Docteur Michel Yao de signaler : "Nous sommes aux côtés des autorités sénégalaises pour avancer rapidement. Mais je peux dire qu'il y a le minimum en ce moment pour gérer les premiers cas. Il faut maintenant penser au pire scénario, à savoir si on arrive à une contamination massive et qu'on n'a pas les dispositions pour pouvoir faire face."
Ventilation contrôlée ou ventilation assistée
En outre, l'ancien chef du Bloc opératoire de l'hôpital Le Dantec a expliqué le fait d'être sous assistance respiratoire. A l'en croire, il y a deux modes respiratoires : la ventilation contrôlée ou la ventilation assistée. On peut aussi combiner les deux.
Pour le premier, c'est-à-dire la ventilation contrôlée, c'est quand le malade n'est pas capable de respirer et c'est la machine qui tourne. Pour le second, on l'assiste lorsque sa respiration est insuffisante. Dans ce cas, la machine va l'aider à compléter le déficit.
"À l'aide d'une machine, on assiste la respiration du patient. Ce dernier n'arrive plus à respirer ou bien sa respiration n'est pas suffisante pour assurer une hématopoïèse correcte. La fonction du poumon, c'est d'absorber les oxygènes et de rejeter le gaz carbonique. Donc, c'est pour assurer les fonctions attendues", a-t-il soutenu. Ainsi, le malade est mis sous machine.
Dr Thiam : "J'ai toujours misé sur la prévention… Maintenant, on est débordé"
Sachant que la machine est capitale pour la survie des malades et que le déficit est déjà énorme, il reste à savoir pour combien de temps un malade reste sous respiration, afin que d'autres puissent être sauvés.

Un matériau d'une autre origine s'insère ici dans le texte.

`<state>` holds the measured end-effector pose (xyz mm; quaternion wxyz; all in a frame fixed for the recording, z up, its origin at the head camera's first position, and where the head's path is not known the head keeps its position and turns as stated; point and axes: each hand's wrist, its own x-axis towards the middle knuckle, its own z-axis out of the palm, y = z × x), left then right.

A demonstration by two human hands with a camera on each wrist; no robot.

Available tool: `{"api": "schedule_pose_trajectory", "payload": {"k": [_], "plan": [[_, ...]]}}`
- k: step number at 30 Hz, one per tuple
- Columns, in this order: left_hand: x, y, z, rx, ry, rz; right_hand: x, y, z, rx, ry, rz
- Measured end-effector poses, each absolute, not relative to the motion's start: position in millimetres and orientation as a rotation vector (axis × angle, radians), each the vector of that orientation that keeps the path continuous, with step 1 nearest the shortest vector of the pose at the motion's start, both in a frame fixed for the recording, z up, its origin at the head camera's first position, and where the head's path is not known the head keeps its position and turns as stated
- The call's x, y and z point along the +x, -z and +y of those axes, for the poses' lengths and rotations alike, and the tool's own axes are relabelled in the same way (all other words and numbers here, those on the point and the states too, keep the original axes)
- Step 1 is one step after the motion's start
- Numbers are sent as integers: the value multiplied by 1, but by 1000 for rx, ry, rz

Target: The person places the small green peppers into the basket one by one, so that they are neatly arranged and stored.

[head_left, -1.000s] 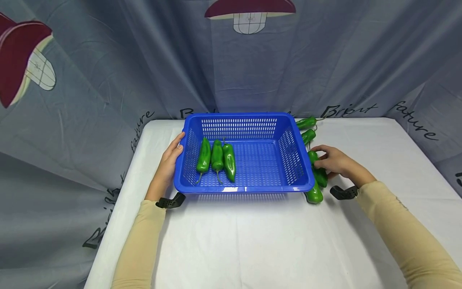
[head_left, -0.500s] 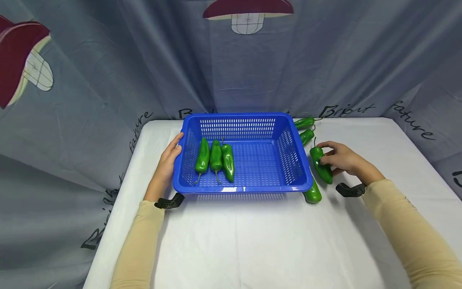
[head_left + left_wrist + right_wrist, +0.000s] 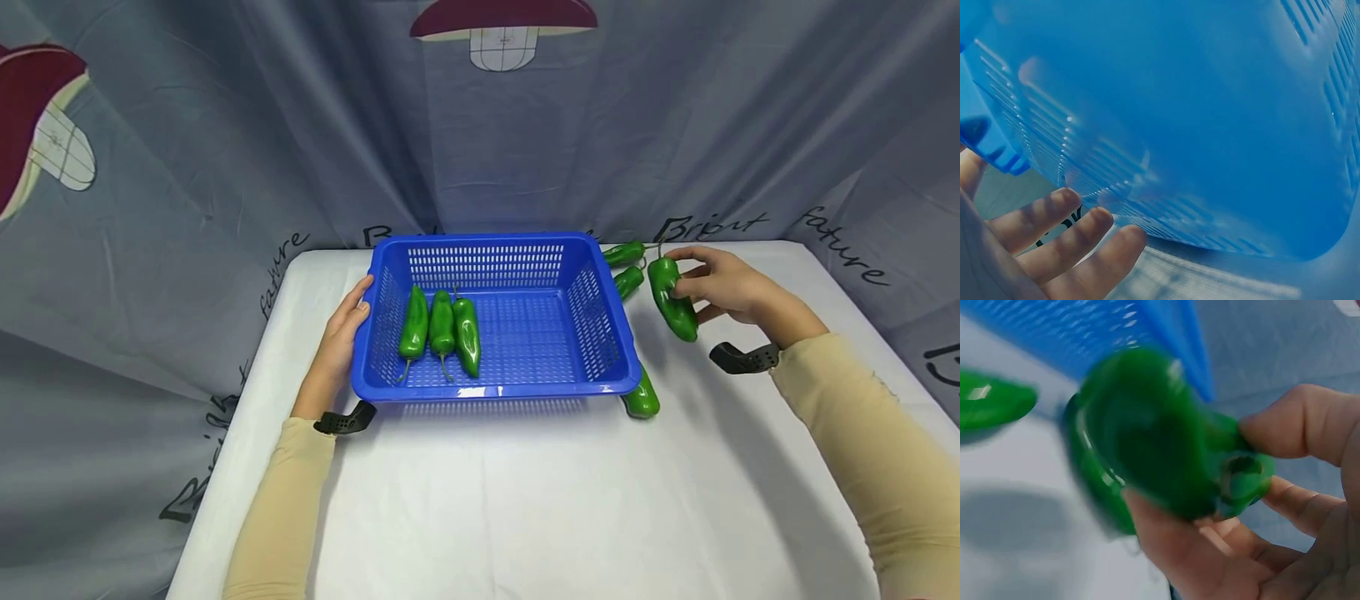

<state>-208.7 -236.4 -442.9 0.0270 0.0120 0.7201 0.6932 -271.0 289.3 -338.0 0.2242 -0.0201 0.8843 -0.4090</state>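
The white-covered counter (image 3: 562, 500) is carrying a blue plastic basket (image 3: 495, 390) near its far edge. Your left hand (image 3: 339, 333) is resting, fingers extended, at the basket's side facing the counter's left edge. Your right hand (image 3: 731, 287) is pinching a green chili pepper (image 3: 672, 298) aloft, toward the far right corner. Three peppers (image 3: 442, 323) are lying inside; two others (image 3: 628, 282) are sitting by the far edge. You appear to be mid-transfer; the next move is probably calling for clearing the basket's rim.

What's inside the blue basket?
Three green peppers lie side by side in the left half of the basket; its floor shows to their right. What lies directly beneath them is covered and cannot be seen.
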Motion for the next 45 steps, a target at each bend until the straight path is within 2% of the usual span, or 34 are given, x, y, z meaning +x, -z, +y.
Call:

La durée du programme obéit à des critères hémodynamiques (qui se rapportent aux conditions mécaniques de la circulation du sang), biologiques entre autres. "Le délai est difficile à fixer. Il va falloir laisser évoluer le fonctionnement pour savoir si le malade a une autonomie ou non", répond l'anesthésiste-réanimateur.
À ce propos, docteur Oumar Boun Khatab Thiam de faire remarquer que depuis le début de la maladie Covid-19, son message a toujours été dans la prévention. "J'ai toujours misé sur la prévention. Malheureusement, on est maintenant débordé. La France, l'Allemagne, l'Espagne, tout le monde est débordé, alors que ces pays de l'Europe ont plus de moyens que nous. Mais, aujourd'hui, chacun est préoccupé par son propre sort. C'est l'hécatombe dans le monde", lâche-t-il.
Ce qui reste à faire au Sénégal, pour le médecin, est de continuer la sensibilisation en vue d'arrêter la contamination, surtout celle issue de la communauté pour réduire les dégâts.